Esta relação ensina muito, em diversas direções. Nos tempos que correm, talvez a maior destas lições seja que a nossa natureza – muito parecida com a dos cães – não é uma invenção nossa, nem social nem particular. Faz parte da condição animal. Uma época ecológica deveria conformar-se com gáudio às leis da natureza, em vez de andar para aí a pregar como Frei Tomás.
Não vale uma aproximação redutora, que esqueça a grande diferença específica que distingue o ser humano como animal racional e espiritual.
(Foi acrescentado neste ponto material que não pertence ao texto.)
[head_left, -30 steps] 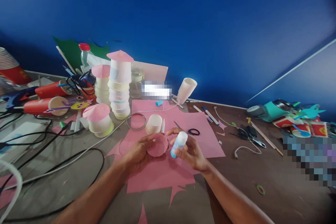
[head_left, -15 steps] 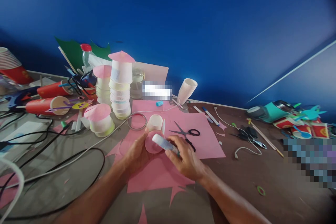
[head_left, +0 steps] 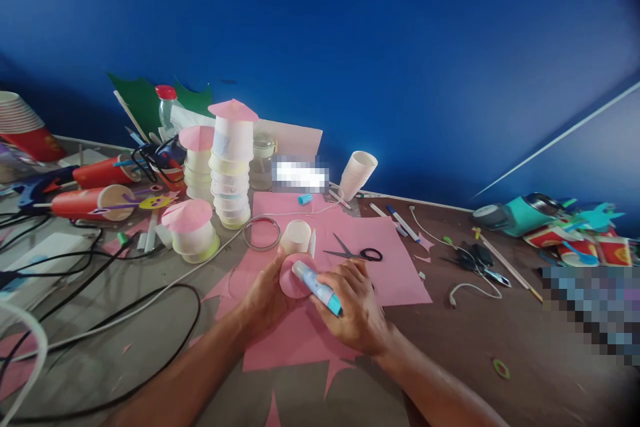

A analogia tem regras, sendo uma delas o não esconder, deliberadamente, também os grandes contrastes, atrás das evidentes semelhanças entre as realidades comparadas.
Para já, interessa-nos o fundo que nos irmana: uma grossa fatia da nossa psicologia (para mal dos nossos pecados, tantas vezes); uma grossa fatia da nossa inteligência (até ao patamar do raciocínio); e até uma parte considerável da nossa moralidade (os cães têm uma noção de justiça notável, por exemplo; e um elevadíssimo sentido de propriedade privada; no que toca à gratidão, são imbatíveis).
Não sentimos esta proximidade em relação aos ratos, por exemplo. Mas os critérios psicológicos e morais que os cães usam com eles são os mesmos que usam connosco. Quer dizer: eles são uma espécie de elo entre nós e o mundo todo, que nos impede de pensarmos que somos anjos. Pelos vistos, há um fio que atravessa todo o ser e a todos nos irmana.
Basta olhar com demora para as aves, os peixes e até para as plantas. Em proporções diversas, a vida segue a mesmíssima paleta, o mesmíssimo conjunto de regras básicas: o amor é o mesmo, o ódio é o mesmo, a justiça é a mesma, o bem é o mesmo.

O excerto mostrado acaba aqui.